> [WORK INSTRUCTIONS] Reproduce the listing below character for character; drop every image.

Segment Open

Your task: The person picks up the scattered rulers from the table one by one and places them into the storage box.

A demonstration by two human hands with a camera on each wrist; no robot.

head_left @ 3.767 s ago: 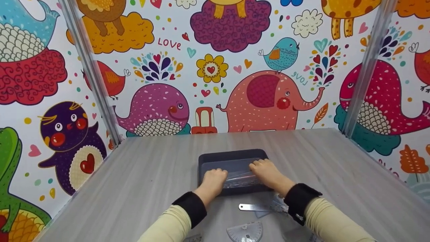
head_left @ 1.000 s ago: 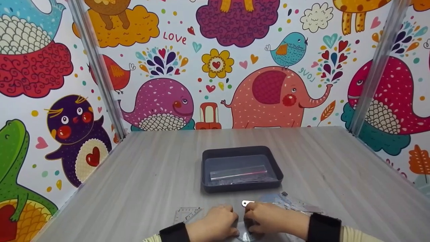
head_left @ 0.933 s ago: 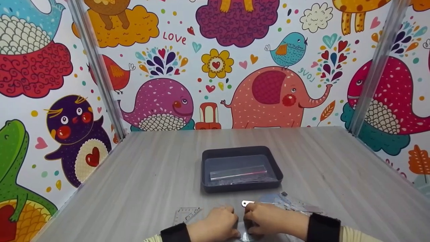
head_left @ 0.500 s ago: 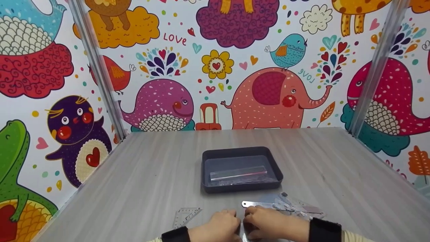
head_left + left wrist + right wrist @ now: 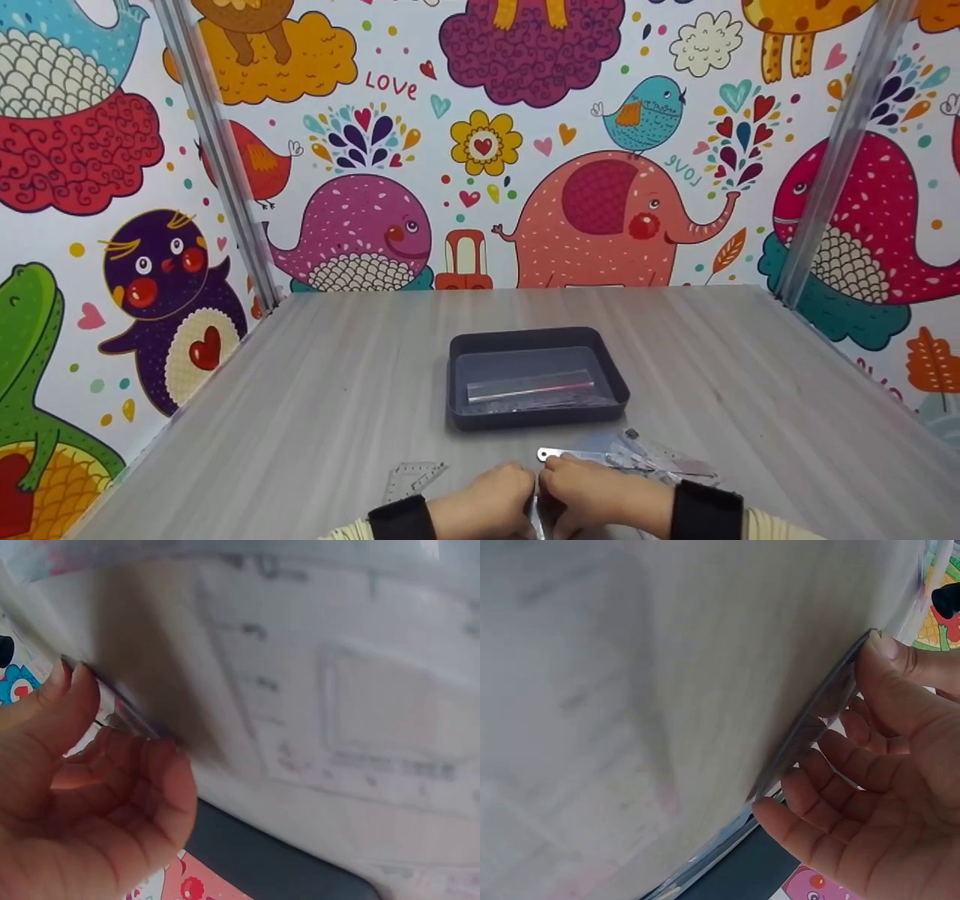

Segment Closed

> [FINISHED TASK]
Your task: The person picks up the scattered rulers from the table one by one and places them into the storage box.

A demonstration by two human hands with a camera on each wrist; no robot.

head_left @ 3.767 s ago: 
head_left @ 1.000 s ago: 
head_left @ 0.933 s ago: 
head_left @ 0.500 s ago: 
head_left + left wrist + right wrist @ now: 

The exercise was answered completely.